# ACTIVITY:
Find the word "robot" in the listing below. Copy every line that has it.

# ENTRIES SUPPLIED:
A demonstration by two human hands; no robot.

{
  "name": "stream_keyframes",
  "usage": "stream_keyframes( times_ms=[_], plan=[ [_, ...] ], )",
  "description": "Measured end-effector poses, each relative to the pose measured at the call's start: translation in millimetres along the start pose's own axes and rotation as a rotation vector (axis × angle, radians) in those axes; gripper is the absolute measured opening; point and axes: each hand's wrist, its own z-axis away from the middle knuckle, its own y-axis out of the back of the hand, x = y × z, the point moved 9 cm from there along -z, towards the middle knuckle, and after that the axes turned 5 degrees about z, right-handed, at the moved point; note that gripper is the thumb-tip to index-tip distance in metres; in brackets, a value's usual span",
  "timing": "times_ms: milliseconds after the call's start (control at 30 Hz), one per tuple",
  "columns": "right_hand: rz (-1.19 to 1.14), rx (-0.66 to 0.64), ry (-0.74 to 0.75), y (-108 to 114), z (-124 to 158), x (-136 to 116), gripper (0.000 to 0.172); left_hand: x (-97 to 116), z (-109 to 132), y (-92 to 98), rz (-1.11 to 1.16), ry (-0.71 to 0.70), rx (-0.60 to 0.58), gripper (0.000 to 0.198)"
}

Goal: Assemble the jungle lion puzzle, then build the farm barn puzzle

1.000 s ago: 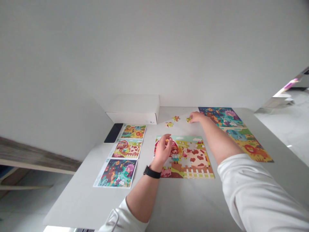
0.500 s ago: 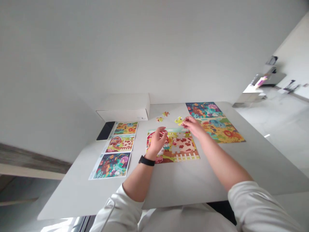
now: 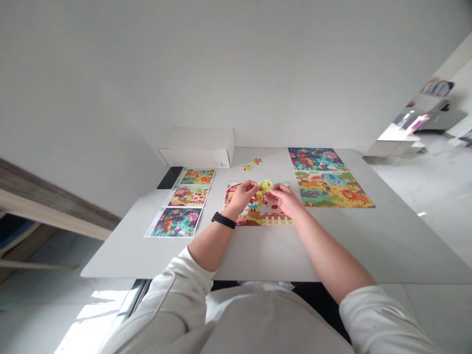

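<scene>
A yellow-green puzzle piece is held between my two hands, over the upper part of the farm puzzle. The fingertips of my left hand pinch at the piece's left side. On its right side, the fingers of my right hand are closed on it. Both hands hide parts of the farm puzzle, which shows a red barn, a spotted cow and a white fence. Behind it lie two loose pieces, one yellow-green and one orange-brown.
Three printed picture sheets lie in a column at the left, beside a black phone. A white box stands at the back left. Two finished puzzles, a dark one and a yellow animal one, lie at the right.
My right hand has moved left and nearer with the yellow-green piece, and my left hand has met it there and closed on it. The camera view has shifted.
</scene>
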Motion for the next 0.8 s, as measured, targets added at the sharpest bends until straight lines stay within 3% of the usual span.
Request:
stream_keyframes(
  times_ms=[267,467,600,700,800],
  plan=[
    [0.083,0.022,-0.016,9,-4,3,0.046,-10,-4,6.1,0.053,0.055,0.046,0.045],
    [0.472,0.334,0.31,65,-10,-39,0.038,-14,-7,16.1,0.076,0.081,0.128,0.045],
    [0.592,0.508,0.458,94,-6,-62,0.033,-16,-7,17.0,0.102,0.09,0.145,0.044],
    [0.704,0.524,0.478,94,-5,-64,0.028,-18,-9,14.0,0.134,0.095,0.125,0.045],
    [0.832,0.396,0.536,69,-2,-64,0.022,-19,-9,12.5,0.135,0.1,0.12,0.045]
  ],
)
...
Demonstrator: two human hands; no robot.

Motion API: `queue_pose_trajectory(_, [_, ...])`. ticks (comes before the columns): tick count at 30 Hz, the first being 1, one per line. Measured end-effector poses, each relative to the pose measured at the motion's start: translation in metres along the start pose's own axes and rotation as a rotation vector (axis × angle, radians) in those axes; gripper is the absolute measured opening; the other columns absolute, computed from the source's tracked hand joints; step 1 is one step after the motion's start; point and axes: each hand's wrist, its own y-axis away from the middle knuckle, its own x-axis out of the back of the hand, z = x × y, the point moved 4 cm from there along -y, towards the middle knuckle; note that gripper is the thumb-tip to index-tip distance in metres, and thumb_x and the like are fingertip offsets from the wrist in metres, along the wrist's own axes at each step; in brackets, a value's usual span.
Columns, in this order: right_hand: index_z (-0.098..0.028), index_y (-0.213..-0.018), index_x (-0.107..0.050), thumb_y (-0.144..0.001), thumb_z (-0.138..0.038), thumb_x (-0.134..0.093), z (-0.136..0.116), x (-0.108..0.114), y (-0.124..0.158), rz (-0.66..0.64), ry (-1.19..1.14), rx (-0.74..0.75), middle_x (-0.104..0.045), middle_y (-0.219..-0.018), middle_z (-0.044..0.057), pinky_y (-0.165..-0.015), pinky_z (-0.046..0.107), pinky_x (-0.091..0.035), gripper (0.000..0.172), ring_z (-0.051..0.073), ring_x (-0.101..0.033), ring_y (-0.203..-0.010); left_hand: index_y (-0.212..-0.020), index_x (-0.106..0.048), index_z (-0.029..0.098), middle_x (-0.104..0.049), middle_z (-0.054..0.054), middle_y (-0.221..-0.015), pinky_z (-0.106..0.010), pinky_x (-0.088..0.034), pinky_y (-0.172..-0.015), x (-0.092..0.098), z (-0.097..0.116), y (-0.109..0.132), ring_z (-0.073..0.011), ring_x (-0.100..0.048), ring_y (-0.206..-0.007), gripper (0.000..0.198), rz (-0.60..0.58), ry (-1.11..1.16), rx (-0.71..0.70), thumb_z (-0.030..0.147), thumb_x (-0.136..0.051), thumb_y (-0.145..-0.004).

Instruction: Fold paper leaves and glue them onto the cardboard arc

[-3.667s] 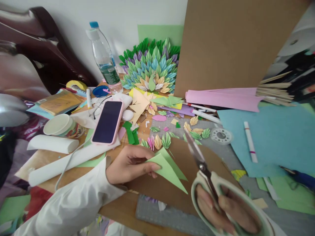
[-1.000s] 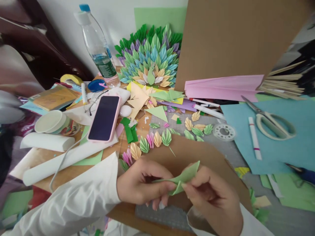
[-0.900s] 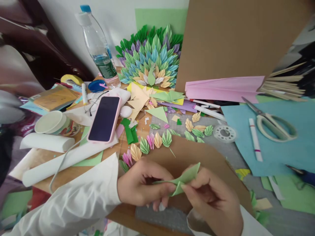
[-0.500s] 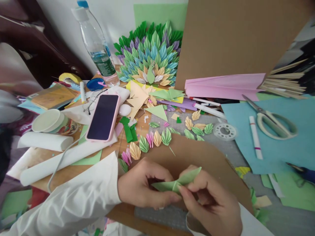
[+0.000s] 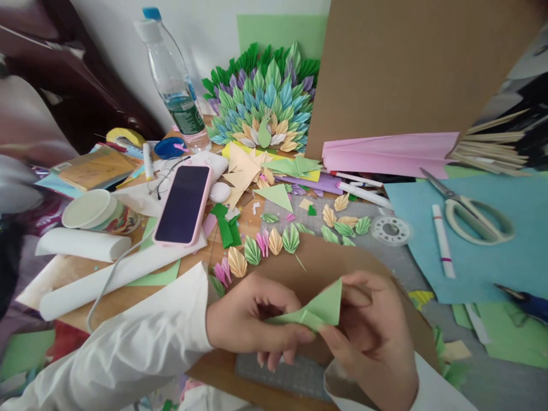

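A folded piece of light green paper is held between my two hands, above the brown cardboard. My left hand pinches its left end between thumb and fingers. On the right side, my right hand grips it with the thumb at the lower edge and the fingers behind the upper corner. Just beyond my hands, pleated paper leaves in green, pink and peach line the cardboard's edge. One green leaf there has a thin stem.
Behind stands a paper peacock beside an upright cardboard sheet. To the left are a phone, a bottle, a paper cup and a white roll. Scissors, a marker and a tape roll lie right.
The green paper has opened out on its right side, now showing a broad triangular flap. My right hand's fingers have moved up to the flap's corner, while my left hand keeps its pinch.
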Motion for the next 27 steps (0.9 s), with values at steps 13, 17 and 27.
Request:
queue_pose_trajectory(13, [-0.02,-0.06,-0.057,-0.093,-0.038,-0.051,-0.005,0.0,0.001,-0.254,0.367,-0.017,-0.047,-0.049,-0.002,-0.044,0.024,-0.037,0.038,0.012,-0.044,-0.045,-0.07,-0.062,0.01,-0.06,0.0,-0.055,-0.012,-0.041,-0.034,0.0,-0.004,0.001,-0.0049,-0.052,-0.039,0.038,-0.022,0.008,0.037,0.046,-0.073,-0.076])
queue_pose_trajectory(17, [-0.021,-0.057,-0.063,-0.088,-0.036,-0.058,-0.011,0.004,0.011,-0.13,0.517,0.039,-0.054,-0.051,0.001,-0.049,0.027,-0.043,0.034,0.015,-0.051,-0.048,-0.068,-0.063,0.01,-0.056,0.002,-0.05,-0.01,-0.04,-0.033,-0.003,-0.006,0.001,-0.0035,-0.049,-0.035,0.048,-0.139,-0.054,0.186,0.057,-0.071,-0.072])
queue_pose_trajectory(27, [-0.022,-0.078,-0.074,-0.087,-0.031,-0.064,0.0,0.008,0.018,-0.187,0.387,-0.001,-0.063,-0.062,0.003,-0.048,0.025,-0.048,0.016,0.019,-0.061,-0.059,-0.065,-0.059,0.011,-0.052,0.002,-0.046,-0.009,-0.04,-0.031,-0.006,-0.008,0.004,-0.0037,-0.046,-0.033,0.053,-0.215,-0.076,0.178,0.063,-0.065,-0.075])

# ANSWER AREA:
A demonstration by two human hands; no robot.
Demonstrator: two human hands; no robot.

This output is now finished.